Where a line below has the string "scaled" in it, include it in the count, and give that count alone.

[MATERIAL PROVIDED — start]

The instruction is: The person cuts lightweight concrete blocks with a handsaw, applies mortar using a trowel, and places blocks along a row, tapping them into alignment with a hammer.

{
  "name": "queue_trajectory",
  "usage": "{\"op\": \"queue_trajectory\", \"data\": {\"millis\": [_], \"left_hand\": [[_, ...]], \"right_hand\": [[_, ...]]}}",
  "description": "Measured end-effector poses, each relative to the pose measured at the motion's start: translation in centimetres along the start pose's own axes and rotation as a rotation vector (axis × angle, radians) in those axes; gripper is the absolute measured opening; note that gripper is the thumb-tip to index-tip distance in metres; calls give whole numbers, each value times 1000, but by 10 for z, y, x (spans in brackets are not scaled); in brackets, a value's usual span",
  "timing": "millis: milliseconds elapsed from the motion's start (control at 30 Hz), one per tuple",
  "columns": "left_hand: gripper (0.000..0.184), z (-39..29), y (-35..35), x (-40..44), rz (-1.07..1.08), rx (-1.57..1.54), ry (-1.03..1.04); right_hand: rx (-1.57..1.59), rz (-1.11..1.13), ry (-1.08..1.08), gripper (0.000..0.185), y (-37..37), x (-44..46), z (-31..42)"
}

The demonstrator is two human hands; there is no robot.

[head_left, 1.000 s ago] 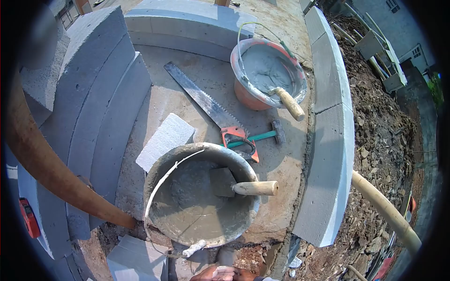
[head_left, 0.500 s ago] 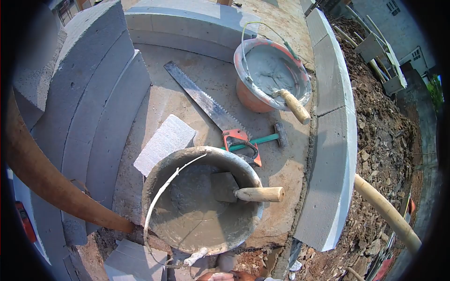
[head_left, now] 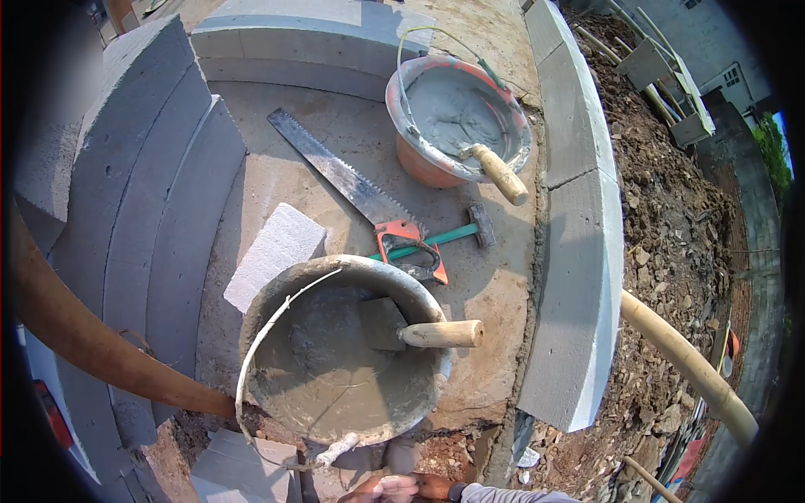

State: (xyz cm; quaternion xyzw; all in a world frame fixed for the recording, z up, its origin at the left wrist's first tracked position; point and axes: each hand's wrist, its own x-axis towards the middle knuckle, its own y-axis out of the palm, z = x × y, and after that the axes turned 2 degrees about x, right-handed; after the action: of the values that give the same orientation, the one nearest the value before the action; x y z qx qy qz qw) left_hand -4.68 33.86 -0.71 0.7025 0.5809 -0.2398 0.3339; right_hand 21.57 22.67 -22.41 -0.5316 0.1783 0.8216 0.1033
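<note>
My hands are close together at the bottom edge, partly cut off. My right hand (head_left: 430, 486) comes in from the right, with a dark band at the wrist and a grey sleeve (head_left: 511, 495). My left hand (head_left: 366, 491) is beside it. Their fingers are too blurred and cropped to read. Just beyond them stands a bucket (head_left: 444, 369) of wet brown mortar, its white-wrapped handle grip (head_left: 338, 450) hanging near my hands. A trowel (head_left: 440, 334) rests in it, wooden handle over the rim. Neither hand touches the trowel.
Beyond lie a hand saw (head_left: 335, 172), a hammer (head_left: 482, 225) and a pale block (head_left: 275, 256). An orange bucket (head_left: 419, 163) of grey mix holds another wooden-handled tool (head_left: 501, 176). Curved block walls (head_left: 579, 251) flank the floor; a brown curved pole (head_left: 109, 352) crosses left.
The view has shifted, so the buckets and tools sit slightly further left and higher. More of my hands and the grey sleeve now shows at the bottom. The trowel stays in the bucket.
</note>
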Motion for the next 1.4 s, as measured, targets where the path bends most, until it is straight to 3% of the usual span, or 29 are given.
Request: {"op": "queue_trajectory", "data": {"millis": [100, 133, 200, 433, 500, 567, 700, 933, 1067, 1167, 1333, 1400], "left_hand": [[21, -2, 6, -8, -43, 22, -29], [21, 2, 14, -8, -85, -13, 203], [21, -16, 18, -6, -6, 43, 113], [33, 18, 37, 11, -29, 302, 17], [32, 45, 40, 7, -110, 315, 19], [32, 57, 44, -10, -203, 299, 20], [34, 26, 33, -48, -171, 324, -112], [35, -75, -6, -82, -253, 512, 13], [35, -130, -19, -69, -341, 574, 99], [35, -183, -8, -75, -361, 568, 88], [34, -144, -14, -51, -343, 546, 44], [35, -149, -13, -55, -334, 522, -73]], "right_hand": [[-31, 25, -3, 66, 16, 6, -6], [-48, 46, -6, 74, 22, 19, -19], [-83, 23, 24, 85, 38, 32, -33], [6, -59, 6, 79, 37, 6, -5], [302, -41, 285, 73, 3, -66, 76], [100, -386, 95, 42, -7, -99, 89], [-59, -712, 163, 37, -23, -128, 69], [78, -963, 101, 30, -52, -217, 97], [173, -1048, -69, 28, -82, -252, 133], [255, -1035, -6, 26, -105, -247, 146], [332, -996, 45, 33, -163, -208, 156], [424, -926, 56, 36, -190, -170, 147]]}}
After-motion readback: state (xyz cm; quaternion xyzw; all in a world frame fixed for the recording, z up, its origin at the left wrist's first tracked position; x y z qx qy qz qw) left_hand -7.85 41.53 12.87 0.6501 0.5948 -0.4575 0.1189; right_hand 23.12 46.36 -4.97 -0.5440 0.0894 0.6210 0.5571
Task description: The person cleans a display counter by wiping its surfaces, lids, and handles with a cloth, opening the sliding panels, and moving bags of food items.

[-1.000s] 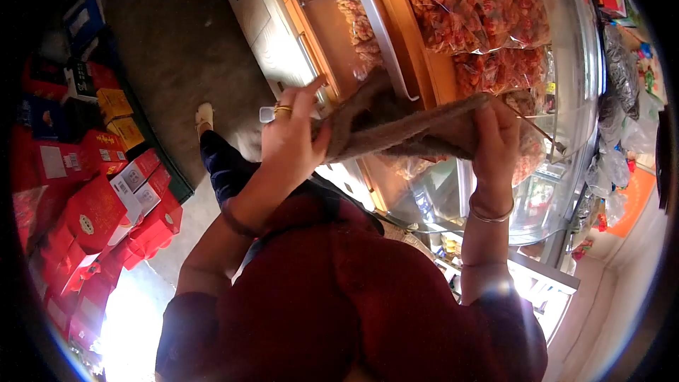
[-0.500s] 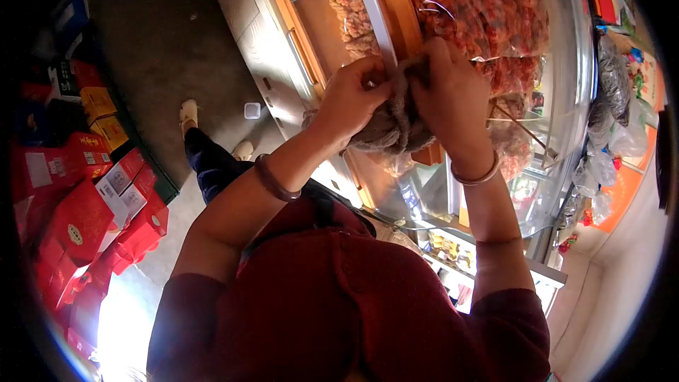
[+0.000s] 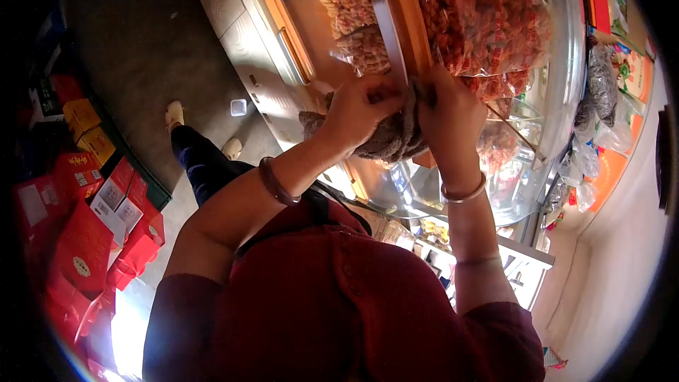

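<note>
A grey-brown cloth (image 3: 390,140) hangs bunched between my two hands, at the lower end of a pale bar handle (image 3: 390,35). The handle is fixed to an orange wooden frame (image 3: 417,25) of a display case. My left hand (image 3: 357,114) is closed, thumb and fingers pinching the cloth by the handle. On the other side of the handle, my right hand (image 3: 453,117) has its fingers closed on the cloth's upper edge. The fingertips of both hands are partly hidden by the cloth and the frame.
Clear bags of reddish dried food (image 3: 488,14) fill the case beside the frame; another bag (image 3: 353,18) lies behind the opening. Red boxes (image 3: 81,255) are stacked at the left. A small white container (image 3: 238,107) sits on the floor. Plastic bags (image 3: 602,74) hang at the right.
Both hands have moved slightly down along the handle with the cloth, leaving more of the handle visible. The view has shifted a little.
</note>
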The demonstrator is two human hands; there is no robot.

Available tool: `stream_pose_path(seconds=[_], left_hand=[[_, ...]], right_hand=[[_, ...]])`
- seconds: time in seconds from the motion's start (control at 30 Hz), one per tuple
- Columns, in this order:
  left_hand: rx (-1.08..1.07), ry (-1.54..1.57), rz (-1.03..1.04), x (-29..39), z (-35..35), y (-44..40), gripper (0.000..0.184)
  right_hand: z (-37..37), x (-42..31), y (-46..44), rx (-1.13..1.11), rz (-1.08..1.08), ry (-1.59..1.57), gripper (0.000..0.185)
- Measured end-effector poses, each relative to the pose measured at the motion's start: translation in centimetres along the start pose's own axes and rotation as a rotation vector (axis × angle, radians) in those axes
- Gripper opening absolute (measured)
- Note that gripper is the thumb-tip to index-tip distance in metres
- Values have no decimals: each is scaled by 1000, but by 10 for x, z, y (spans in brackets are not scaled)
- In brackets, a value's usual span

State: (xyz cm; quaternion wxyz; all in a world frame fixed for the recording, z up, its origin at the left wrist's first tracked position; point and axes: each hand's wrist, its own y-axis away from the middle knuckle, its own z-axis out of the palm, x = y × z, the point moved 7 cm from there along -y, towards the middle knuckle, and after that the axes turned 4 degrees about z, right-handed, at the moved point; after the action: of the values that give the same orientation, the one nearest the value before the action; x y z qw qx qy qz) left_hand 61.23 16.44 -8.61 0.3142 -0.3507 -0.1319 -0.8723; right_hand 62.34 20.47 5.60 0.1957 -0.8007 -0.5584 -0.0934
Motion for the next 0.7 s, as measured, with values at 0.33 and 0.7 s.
stream_pose_path(seconds=[0.33, 0.7], left_hand=[[2, 193, -97, -22, 3, -8, 12], [-130, 2, -140, -26, 4, -15, 15]], right_hand=[[5, -14, -31, -97, 37, 129, 6], [5, -33, -90, -81, 9, 71, 7]])
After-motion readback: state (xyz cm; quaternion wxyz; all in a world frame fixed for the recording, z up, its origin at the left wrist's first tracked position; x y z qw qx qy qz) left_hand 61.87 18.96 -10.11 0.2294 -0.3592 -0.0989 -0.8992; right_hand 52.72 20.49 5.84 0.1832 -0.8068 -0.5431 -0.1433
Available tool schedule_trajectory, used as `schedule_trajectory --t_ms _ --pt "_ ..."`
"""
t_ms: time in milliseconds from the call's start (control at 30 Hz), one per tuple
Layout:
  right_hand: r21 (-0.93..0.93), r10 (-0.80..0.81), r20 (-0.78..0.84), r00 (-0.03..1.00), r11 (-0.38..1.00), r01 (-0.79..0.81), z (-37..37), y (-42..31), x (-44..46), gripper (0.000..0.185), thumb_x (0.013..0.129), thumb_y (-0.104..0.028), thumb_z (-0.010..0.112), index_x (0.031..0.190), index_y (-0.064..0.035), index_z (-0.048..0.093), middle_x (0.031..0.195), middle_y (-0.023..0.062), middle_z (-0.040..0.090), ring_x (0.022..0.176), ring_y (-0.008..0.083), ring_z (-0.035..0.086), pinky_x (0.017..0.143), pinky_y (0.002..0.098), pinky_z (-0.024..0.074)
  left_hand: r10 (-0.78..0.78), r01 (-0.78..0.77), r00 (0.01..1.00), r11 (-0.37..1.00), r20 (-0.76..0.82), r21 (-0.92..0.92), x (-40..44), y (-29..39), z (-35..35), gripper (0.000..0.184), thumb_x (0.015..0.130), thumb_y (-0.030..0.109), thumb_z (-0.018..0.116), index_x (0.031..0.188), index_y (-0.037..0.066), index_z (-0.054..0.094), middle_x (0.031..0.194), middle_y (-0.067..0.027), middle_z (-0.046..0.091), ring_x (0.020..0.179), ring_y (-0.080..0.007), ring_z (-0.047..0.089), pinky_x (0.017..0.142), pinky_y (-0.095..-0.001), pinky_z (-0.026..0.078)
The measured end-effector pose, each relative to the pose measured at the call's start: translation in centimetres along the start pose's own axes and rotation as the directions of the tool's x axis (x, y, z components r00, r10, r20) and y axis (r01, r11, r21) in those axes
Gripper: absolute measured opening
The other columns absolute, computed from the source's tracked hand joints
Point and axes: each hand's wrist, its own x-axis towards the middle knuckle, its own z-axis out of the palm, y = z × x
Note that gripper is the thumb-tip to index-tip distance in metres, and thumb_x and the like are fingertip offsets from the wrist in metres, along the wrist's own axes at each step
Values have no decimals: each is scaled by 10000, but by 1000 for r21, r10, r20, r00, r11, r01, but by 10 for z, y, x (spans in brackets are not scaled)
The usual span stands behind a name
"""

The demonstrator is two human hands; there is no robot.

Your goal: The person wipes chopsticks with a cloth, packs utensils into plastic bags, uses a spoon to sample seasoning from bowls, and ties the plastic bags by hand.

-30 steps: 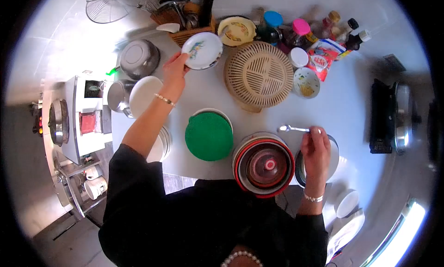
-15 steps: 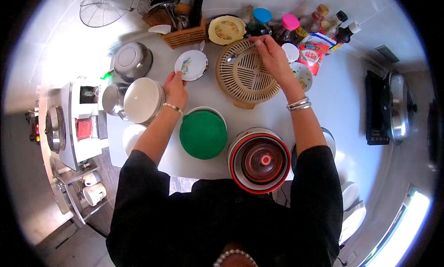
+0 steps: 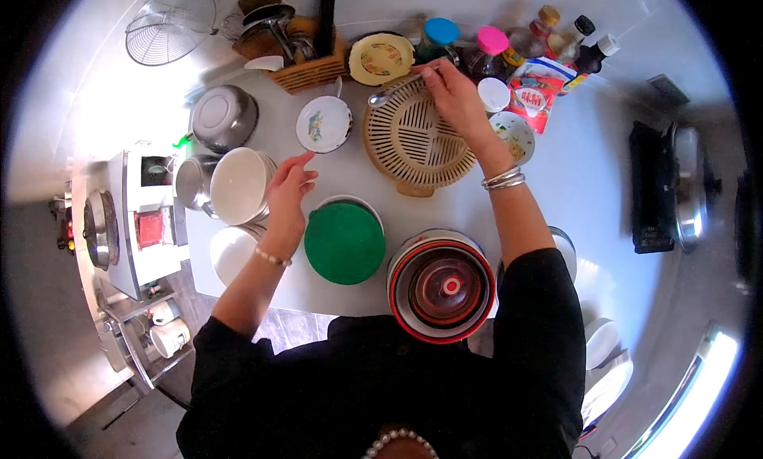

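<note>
Holding a spoon (image 3: 379, 100) by its handle, the right hand (image 3: 459, 105) is pinched narrow over the far side of the beige slotted cover (image 3: 421, 145), the spoon's bowl pointing toward the small floral plate (image 3: 322, 125). And here's the left hand (image 3: 287, 201), empty, fingers loosely parted, just beside that plate on the desk (image 3: 465, 203), between the stacked white bowls (image 3: 239, 186) and the green lid (image 3: 345, 243)! Whether the spoon touches the cover, one cannot tell.

Left hand (image 3: 288, 190) open, fingers loosely parted; right hand (image 3: 458, 97) farther forward, grip pinched between thumb and fingers.
</note>
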Motion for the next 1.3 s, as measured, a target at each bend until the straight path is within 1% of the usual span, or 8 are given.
schedule_trajectory --t_ms 200,367,467,567,667,1000,1200,1300 --pt "-22 33 -22 999 999 -34 3 5 0 292 893 -311 462 986 -43 535 877 211 605 851 391 571 726 443 449 465 -603 791 702 398 378 36 -14 58 305 798 65 526 1099 41 574 1133 -109 579 1038 -170 536 890 -279 408" --pt "-17 40 -41 998 999 -40 -7 14 4 271 895 -291 462 989 -49 541 881 194 606 862 379 574 726 416 451 353 -449 881 835 316 319 51 0 97 336 786 93 541 1119 56 567 1038 -114 616 958 -147 567 839 -255 426" --pt "-40 75 -30 997 996 -76 -9 17 3 259 915 -286 467 970 -47 550 814 75 586 776 149 539 707 282 425 306 -398 900 868 311 298 50 5 99 350 772 118 558 1115 49 566 1028 -106 619 919 -144 579 817 -247 434" --pt "27 85 -13 996 996 -84 -10 19 4 262 914 -284 464 968 -41 546 792 85 582 754 157 537 701 284 425 334 -432 888 842 316 324 54 0 96 353 761 135 570 1102 44 574 1016 -88 624 889 -142 586 803 -246 441" --pt "-103 164 7 986 981 -162 -12 6 2 284 885 -295 478 967 -33 549 877 192 608 871 364 579 736 385 445 318 -423 892 836 321 348 62 -15 89 349 753 149 576 1086 45 585 1009 -83 627 880 -155 593 800 -253 448" --pt "-70 201 70 977 978 -196 -15 9 -18 296 884 -299 473 948 -24 560 841 188 611 816 333 592 725 371 442 382 -529 835 753 395 390 38 -22 77 312 748 179 560 1033 69 622 961 -95 645 827 -216 624 764 -295 474" --pt "63 196 53 979 978 -199 -20 12 -29 279 883 -282 498 943 -17 565 778 129 599 745 205 567 700 313 436 145 -274 936 872 320 406 83 25 91 272 742 162 566 986 69 643 806 -134 656 751 -294 632 711 -334 492" --pt "81 227 -44 973 972 -223 -28 9 -31 276 893 -271 494 939 -9 569 766 82 588 729 138 522 690 284 425 453 -554 828 570 330 607 118 22 103 242 742 142 566 958 76 652 829 -157 644 756 -306 619 689 -368 492"
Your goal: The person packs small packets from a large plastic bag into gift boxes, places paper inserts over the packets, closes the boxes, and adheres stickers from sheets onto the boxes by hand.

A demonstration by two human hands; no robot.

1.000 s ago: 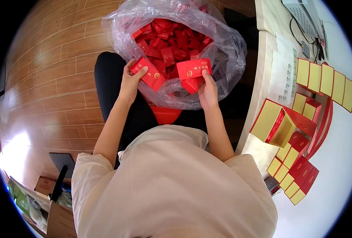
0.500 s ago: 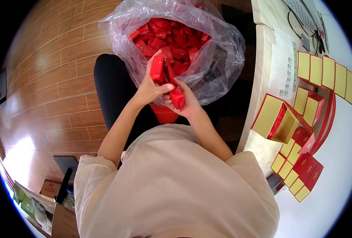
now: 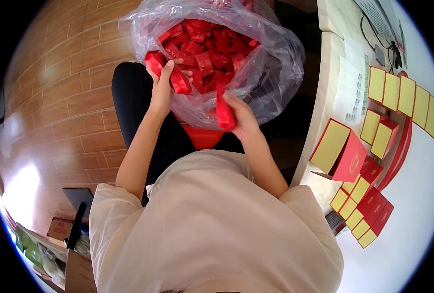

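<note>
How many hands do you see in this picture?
2. The left hand is at the left side of the plastic bag, gripping red packaging; the right hand is at its near side, gripping a red packet. No other hands show.

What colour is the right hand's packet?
The packet is red, shown best in the head view.

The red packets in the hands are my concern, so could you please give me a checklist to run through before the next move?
1. Left hand gripping a red packet: ok.
2. Right hand gripping another red packet: ok.
3. Exact packet count in the left hand: cannot tell.
4. Clear bag open, loose packets showing inside: ok.
5. Contents of the largest box: cannot tell, inside hidden.
</note>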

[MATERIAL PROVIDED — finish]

EXERCISE RESPONSE:
3